**WHAT IS NEEDED**
When you reach the line that contains "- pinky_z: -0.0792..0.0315" in the data below, start reproducing lines exactly, and stop after the line that contains "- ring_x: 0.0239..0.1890".

**PROVIDED DATA**
----

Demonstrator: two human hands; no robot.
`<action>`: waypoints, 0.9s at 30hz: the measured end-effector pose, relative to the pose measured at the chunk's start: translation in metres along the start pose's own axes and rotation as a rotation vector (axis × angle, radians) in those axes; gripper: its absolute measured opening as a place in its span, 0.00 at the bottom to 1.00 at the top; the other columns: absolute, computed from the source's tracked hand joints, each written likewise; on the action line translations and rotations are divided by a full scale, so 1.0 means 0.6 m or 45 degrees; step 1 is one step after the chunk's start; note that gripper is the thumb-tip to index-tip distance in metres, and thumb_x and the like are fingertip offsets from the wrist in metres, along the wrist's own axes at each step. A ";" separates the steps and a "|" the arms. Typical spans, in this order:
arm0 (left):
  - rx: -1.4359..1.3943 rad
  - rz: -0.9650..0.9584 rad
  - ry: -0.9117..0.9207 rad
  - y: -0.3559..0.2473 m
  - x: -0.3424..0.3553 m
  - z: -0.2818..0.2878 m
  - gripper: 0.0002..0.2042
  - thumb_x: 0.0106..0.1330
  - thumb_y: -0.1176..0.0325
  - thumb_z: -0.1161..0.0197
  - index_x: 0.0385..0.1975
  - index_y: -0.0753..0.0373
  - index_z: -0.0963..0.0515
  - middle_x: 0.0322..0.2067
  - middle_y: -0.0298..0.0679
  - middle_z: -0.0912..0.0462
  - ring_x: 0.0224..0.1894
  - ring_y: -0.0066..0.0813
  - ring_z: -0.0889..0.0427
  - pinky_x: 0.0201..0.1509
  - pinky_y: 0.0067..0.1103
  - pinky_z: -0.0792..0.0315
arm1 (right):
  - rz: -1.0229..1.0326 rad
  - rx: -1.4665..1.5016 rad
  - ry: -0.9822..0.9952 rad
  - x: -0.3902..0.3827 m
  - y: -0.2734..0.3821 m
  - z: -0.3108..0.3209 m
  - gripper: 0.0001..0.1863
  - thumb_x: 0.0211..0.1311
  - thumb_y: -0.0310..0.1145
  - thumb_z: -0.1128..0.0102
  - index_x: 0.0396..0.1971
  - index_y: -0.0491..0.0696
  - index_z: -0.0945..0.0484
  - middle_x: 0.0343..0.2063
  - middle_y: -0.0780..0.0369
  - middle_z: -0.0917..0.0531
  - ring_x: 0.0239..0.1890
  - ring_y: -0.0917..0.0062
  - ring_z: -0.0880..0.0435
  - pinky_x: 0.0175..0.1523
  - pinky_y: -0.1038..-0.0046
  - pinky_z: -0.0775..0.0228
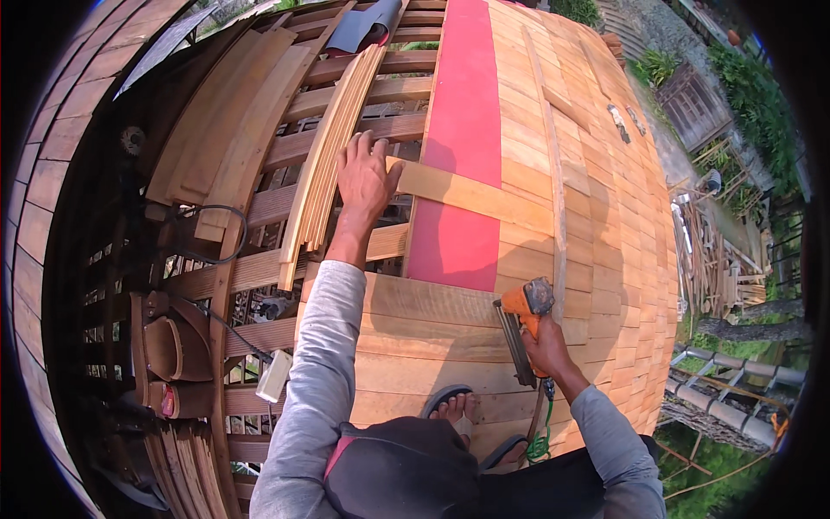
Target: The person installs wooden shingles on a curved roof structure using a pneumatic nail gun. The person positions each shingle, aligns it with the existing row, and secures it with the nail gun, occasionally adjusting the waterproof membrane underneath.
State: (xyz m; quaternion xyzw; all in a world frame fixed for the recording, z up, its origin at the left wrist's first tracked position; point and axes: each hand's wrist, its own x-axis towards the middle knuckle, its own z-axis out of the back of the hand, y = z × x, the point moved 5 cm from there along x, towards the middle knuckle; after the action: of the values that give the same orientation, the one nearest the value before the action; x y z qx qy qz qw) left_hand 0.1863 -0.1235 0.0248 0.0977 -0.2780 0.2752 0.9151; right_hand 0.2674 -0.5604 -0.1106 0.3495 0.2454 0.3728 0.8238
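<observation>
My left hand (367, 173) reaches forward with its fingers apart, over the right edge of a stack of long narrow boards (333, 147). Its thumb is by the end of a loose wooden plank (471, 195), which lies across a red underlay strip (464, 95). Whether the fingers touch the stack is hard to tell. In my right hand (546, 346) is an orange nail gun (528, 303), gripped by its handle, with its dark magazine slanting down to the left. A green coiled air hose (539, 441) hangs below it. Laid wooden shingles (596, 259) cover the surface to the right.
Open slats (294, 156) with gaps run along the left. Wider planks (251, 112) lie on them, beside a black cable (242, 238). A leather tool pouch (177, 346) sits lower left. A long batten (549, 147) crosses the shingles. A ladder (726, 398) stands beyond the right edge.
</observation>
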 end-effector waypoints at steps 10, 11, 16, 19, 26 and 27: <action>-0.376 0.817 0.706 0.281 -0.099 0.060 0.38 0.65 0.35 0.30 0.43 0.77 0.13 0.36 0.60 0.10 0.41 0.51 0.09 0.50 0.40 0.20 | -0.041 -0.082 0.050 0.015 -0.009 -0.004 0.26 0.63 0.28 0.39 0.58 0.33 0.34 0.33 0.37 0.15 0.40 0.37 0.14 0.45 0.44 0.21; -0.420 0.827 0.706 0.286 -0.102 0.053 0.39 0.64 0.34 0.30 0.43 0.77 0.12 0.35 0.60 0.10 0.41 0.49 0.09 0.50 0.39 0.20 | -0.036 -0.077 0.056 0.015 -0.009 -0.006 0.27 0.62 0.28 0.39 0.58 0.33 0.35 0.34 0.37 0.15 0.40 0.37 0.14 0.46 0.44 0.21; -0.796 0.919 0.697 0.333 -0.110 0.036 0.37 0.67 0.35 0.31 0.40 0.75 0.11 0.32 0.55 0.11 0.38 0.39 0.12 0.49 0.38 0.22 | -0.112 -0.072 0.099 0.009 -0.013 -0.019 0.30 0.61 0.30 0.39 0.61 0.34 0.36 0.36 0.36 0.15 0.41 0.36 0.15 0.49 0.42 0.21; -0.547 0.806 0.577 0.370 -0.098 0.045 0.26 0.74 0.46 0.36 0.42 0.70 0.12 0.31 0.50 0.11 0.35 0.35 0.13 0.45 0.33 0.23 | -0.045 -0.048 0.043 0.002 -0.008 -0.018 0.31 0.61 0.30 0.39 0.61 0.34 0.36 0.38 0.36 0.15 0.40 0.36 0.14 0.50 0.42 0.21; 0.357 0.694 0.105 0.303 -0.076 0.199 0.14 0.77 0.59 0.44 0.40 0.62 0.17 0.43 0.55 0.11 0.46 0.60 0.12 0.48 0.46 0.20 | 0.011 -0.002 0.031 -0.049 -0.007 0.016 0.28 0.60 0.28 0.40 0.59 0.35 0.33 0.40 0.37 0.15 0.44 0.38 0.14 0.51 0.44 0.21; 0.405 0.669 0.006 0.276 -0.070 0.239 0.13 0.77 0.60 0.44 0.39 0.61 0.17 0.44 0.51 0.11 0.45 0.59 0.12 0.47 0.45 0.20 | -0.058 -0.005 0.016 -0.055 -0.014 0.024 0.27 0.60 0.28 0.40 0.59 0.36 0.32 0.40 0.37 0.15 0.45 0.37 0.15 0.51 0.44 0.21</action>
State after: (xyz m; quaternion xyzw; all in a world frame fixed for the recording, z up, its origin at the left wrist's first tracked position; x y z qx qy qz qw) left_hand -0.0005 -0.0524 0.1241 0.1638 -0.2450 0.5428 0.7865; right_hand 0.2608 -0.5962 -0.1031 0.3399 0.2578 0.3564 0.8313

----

**OUTPUT FOR THIS EXERCISE**
  - pinky_z: -0.0792..0.0315
arm1 (right):
  - rz: -1.0229..1.0326 rad
  - rx: -1.4665..1.5016 rad
  - ry: -0.9822..0.9952 rad
  - x: -0.3902..0.3827 m
  - y: -0.2734..0.3821 m
  - z: -0.3108..0.3209 m
  - gripper: 0.0001..0.1863
  - thumb_x: 0.0211..0.1311
  - thumb_y: -0.0310..0.1145
  - thumb_z: -0.1128..0.0102
  - index_x: 0.0396..0.1971
  - index_y: -0.0491..0.0696
  - index_z: -0.0945..0.0484
  - middle_x: 0.0343..0.2063
  - middle_y: -0.0780..0.0369
  - middle_z: -0.0917..0.0531
  - ring_x: 0.0239..0.1890

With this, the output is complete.